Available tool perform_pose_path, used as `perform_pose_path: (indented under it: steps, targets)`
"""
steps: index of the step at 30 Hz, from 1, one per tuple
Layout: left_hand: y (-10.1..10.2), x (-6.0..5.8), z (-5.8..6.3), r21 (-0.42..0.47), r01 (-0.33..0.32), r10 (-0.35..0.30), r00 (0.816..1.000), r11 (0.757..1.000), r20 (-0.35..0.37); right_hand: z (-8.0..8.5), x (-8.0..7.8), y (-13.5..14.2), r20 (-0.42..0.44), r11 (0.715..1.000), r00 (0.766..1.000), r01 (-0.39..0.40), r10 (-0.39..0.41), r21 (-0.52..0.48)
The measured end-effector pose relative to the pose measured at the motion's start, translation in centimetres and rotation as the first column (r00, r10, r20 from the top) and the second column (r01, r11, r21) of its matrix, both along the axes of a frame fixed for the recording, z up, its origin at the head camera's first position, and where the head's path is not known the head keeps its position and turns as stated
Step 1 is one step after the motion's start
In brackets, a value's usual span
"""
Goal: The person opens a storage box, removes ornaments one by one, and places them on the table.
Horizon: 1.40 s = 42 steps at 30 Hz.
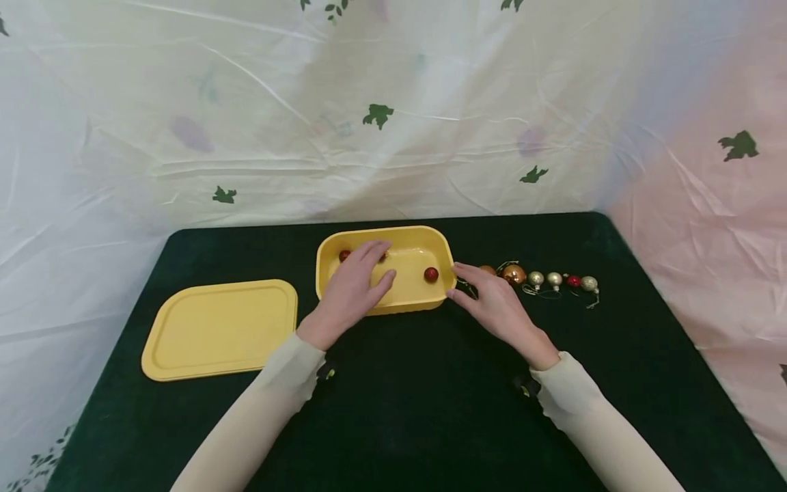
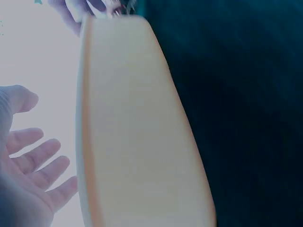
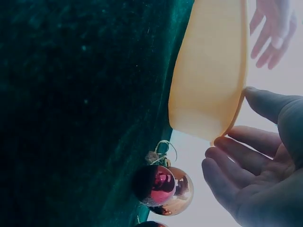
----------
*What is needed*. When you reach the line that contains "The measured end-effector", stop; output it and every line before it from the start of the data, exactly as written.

*Written response*.
Available tool perform_pose_path, used as `perform_pose_path: (indented under it: steps, targets)`
"""
steps: index of the step at 30 Hz, from 1, one per tuple
Layout: left_hand: y (-10.1..10.2), x (-6.0..5.8), z (-5.8..6.3), r21 (-0.42..0.47), r01 (-0.33..0.32), r10 (-0.35..0.30), r00 (0.816..1.000), r11 (0.757..1.000), r20 (-0.35..0.37); right_hand: z (-8.0..8.5), x (-8.0..7.8), y (-13.5..14.2), r20 (-0.42..0.44), r11 (0.715..1.000), r00 (0.766..1.000), r01 (-0.39..0.40), r10 (-0.39..0.41), r21 (-0.52..0.48)
The measured end-effector pose relative to the pose measured at the motion's start, translation in centimetres and rotation as the first column (r00, r10, r20 from the top) and the second column (r01, r11, r21) of its matrix, both along the axes of a frame fixed for the recording, z up, its origin at the head camera's first position, and where the head's path is not known the head keeps its position and turns as stated

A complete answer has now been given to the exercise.